Apache SSL redirection is not working

In opennms.properties I have uncommented
opennms.web.base-url = https://%x%c/

and then configured apache as below. I still received ERR_SSL_PROTOCOL_ERROR when trying to access OpenNMS. I don’t have an error message in logs to debug. Can someone help me out, please?

<VirtualHost *:443>
    ServerName 10.101.96.173

    # temporary, remove when tests done
    LogLevel debug
    CustomLog "logs/443_access.log" combined
    Errorlog "logs/443_error.log"

    SSLEngine on
    SSLCertificateFile /etc/httpd/ssl/10.101.xx.xxx.cert.pem
    SSLCertificateKeyFile /etc/httpd/ssl/10.101.xxx.xxx.key.pem

    # For your redirection to 8980
#    ProxyPass           /opennms    "http://10.101.xx.xxx:8980/"
#    ProxyPassReverse    /opennms    "http://10.101.xx.xxx:8980/"

     <Location /opennms>
         ProxyPass http://127.0.0.1:8980/opennms
         ProxyPassReverse http://127.0.0.1:8980/opennms
     </Location>
    DocumentRoot "/opt/opennms/jetty-webapps/opennms"
    <Directory "/opt/opennms/jetty-webapps/opennms">
    Require all granted
</Directory>
</VirtualHost>
                                                                                                                               21,1          88%

What’s in the Apache error log?

What are the details on the cert? I’m assuming that’s self-signed, or from an internal CA. Is it trusted by your browser?

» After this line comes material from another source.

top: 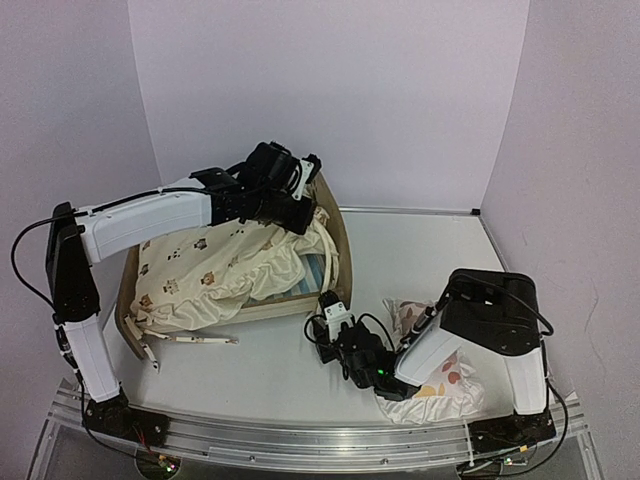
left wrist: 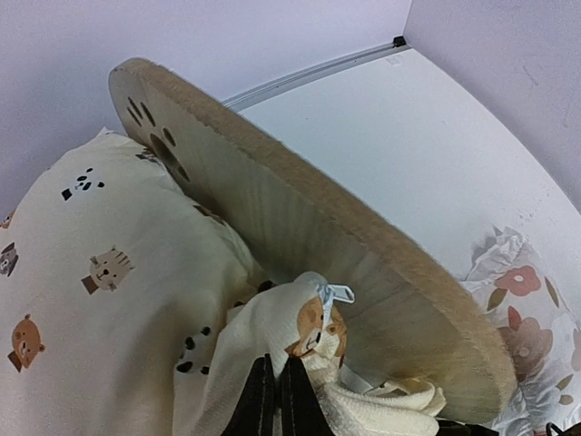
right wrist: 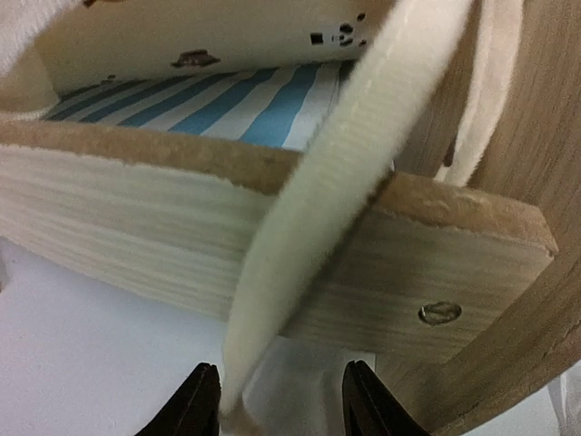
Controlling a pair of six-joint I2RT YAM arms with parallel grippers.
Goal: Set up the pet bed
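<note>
One bed [top: 343, 262] is set on the tabletop's [top: 420, 260] left, one cushion [top: 200, 270] in it, one pillow [top: 455, 385] right. The left pincer [left wrist: 277, 374] is clamped on the cushion; the right pincer [right wrist: 280, 404] is half apart at the rail [right wrist: 118, 227], whose screw [right wrist: 439, 312] is shown by that wrist view alone
</note>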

[Sat Jul 16 15:52:43.447623 2022] [ssl:debug] [pid 956115:tid 139840927283520] ssl_util_ssl.c(444): AH02412: [10.xxxx] Cert matches for name '10.101.xx.xx' [subject: emailAddress=xx,CN=10.101.xx.xx,O=xx Public Services,L=Hemel Hempstead,ST=England,C=GB / issuer: CN=e,OU=CT,O=Northgate Public Services,ST=England,C=GB / serial: 10E9 / notbefore: Jul 15 05:36:58 2022 GMT 
/ notafter: Jul 15 05:36:58 2023 GMT]
[Sat Jul 16 15:52:43.447632 2022] [ssl:info] [pid 956115:tid 139840927283520] AH02568: Certificate and private key 10.101xxx:443:0 configured from /etc/httpd/ssl/10.101.xxx.cert.pem and /etc/httpd/ssl/10.101.xxx.key.pem
[Sat Jul 16 15:52:43.454620 2022] [proxy:debug] [pid 956120:tid 139840927283520] proxy_util.c(1939): AH00925: initializing worker http://127.0.0.1:8980/opennms shared
[Sat Jul 16 15:52:43.454656 2022] [proxy:debug] [pid 956120:tid 139840927283520] proxy_util.c(1999): AH00927: initializing worker http://127.0.0.1:8980/opennms local
[Sat Jul 16 15:52:43.454665 2022] [proxy:debug] [pid 956120:tid 139840927283520] proxy_util.c(2034): AH00930: initialized pool in child 956120 for (127.0.0.1) min=0 max=61 smax=61
[Sat Jul 16 15:52:43.455045 2022] [proxy:debug] [pid 956121:tid 139840927283520] proxy_util.c(1939): AH00925: initializing worker http://127.0.0.1:8980/opennms shared
[Sat Jul 16 15:52:43.455064 2022] [proxy:debug] [pid 956121:tid 139840927283520] proxy_util.c(1999): AH00927: initializing worker http://127.0.0.1:8980/opennms local
[Sat Jul 16 15:52:43.455073 2022] [proxy:debug] [pid 956121:tid 139840927283520] proxy_util.c(2034): AH00930: initialized pool in child 956121 for (127.0.0.1) min=0 max=61 smax=61
[Sat Jul 16 15:52:43.459924 2022] [proxy:debug] [pid 956119:tid 139840927283520] proxy_util.c(1939): AH00925: initializing worker http://127.0.0.1:8980/opennms shared
[Sat Jul 16 15:52:43.459956 2022] [proxy:debug] [pid 956119:tid 139840927283520] proxy_util.c(1999): AH00927: initializing worker http://127.0.0.1:8980/opennms local
[Sat Jul 16 15:52:43.459966 2022] [proxy:debug] [pid 956119:tid 139840927283520] proxy_util.c(2034): AH00930: initialized pool in child 956119 for (127.0.0.1) min=0 max=61 smax=61

It’s a self signed cert, yes I have imported them to chrome.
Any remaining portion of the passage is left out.